Is there a lesson that’s so deep

As what a child says in her sleep,

Securely resting in your arms

In blissful peace and far from harms?

Be still, be calm and fling away

Whatever causes you dismay,

The world can wait another day.

For now, we pause, and learn to pray.

“Time is money,” Benjamin Franklin once said. This is very bad advice. There are times when we must be silent and be attentive to life’s miracles. Whittaker Chambers had one of these silent moments when he noticed the delicate convolutions of his little girl’s ears. “At that moment,” he wrote in his autobiography, “the finger of God was first laid upon my forehead.”

It was an epiphany that led him out of atheistic Communism and into the world of Christianity. None of his Communist comrades ever provided him with a better lesson. These convolutions, he realized for the first time, were not the product of chance, but the work of a benevolent Creator. He subsequently wrote Witness, a book that he dedicated to his children whom he urged to cultivate and practice the virtue of reverence. Reverence, he maintained, is the mother of all virtues. Without that special respect for the things that we did not make, we remain shut up in our ego, deprived of a true appreciation for the wonders of nature.

Psalm 131, the shortest of them all, is nonetheless, one of the most powerful: “I do not occupy myself with things too great and too marvelous for me. But I have calmed and quieted my soul, like a child quieted at its mother’s breast.” In such moments of quietness, one begins to see and appreciate the handiwork of God.

The world is a perfect environment for teaching us to worry. There is a far better lesson to be learned while holding an infant. In this oasis, one is refreshed by a sense, however dimly felt, that there is a higher realm to which we are all invited. Art is a way of reminding us of this. The silence of a newborn babe can be more eloquent than the oratory of the most learned professor. We cannot debate what the child teaches us. It is definitive and irrefutable.

My poem was well received and the new parents promised to keep it for prosperity so that one day Siena could read it. I recalled a line from Robert Frost: Poetry is “way of remembering what it would impoverish us to forget.” Art reminds us that everything that is passing and temporal contains a message, expressed symbolically, that there is a higher realm, one that is permanent and eternal. In the grand order of things, there is God, creation, and art.

In the Divine Comedy, Dante, one of the greatest of all poets, states that “Art is God’s grandchild.” It is, in the words of one translator, the “second in descent from God” (Si che vostr’ arte a Dio é nipote). A poem symbolizes beauty, that beauty, in turn, symbolizes God. The function of art is to lift us up to a higher realm. We use the word “elevator” rather than “descelator,” “lift” rather than “drop,” because we sense, intuitively, that we are destined to move upward.

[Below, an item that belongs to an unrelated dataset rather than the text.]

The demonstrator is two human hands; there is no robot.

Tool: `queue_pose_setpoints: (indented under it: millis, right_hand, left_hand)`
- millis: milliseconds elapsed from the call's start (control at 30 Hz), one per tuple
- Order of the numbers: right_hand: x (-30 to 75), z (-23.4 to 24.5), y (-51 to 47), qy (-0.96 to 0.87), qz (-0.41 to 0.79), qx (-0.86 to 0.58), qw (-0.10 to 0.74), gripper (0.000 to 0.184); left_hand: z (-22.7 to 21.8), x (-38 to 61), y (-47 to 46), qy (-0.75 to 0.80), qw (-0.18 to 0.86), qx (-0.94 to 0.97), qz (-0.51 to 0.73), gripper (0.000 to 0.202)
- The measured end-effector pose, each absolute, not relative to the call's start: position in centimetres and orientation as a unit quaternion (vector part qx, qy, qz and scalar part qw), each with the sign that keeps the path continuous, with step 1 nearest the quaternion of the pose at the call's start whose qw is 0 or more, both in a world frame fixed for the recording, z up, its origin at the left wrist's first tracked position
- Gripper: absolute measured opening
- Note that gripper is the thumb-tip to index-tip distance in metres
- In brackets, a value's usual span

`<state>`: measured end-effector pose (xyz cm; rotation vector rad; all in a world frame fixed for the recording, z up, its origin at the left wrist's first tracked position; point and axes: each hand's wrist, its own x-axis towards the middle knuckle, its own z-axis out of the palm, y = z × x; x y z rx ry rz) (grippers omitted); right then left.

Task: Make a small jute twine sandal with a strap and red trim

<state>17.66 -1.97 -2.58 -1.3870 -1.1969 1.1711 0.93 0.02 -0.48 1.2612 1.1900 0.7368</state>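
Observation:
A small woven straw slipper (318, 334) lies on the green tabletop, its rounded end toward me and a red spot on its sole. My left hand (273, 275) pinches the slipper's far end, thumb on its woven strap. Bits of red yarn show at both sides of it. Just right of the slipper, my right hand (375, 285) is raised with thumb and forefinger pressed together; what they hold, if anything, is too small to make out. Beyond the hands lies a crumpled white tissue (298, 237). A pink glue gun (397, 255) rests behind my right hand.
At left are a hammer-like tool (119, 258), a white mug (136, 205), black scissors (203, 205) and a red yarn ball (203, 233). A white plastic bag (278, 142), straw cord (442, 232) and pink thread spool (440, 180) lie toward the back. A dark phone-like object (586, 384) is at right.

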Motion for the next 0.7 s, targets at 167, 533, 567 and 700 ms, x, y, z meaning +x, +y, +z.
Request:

In June of 1860, seven months after the publication of Darwin’s On the Origin of Species, a debate on evolution took place at Oxford University. Bishop Samuel Wilberforce, one of the debaters, asked Thomas Huxley whether it was through his grandmother or grandfather that he claimed his descent from a monkey. Huxley replied, according to the account, that he would not be ashamed to have a monkey for his ancestor. What he disdained was having someone like Wilberforce for an ancestor.

Dante and Huxley represent an interesting debate of their own. For the great Italian poet, art lifts us up to a higher plane, finally to that ultimate plane which is God. For Huxley, the evolutionist, science leads us back to smaller and smaller things, all the way back to the one-celled amoeba. Dante extols grandparenthood, whether in art or in life. Huxley has no reason to honor it because it is derived from something smaller and of less significance.

Grandparents Day is an official national holiday, signed into law by President Carter in 1978. It is celebrated each September on the first Sunday after Labor Day. There is no day of celebration for descendants of the amoeba. Thomas Henry Huxley, known as “Darwin’s Bulldog,” passed away in 1895.

Grandparenthood offers a perspective in which the continuity of the generations is envisioned. In this perspective, we gain greater appreciation for the generations that preceded us, our ancestors, as well as for the tradition that has given us uncountable benefits. It also allows us to look forward with hope for the current generation. It situates us between the past and the future, giving the present a scope that reaches out to Heaven.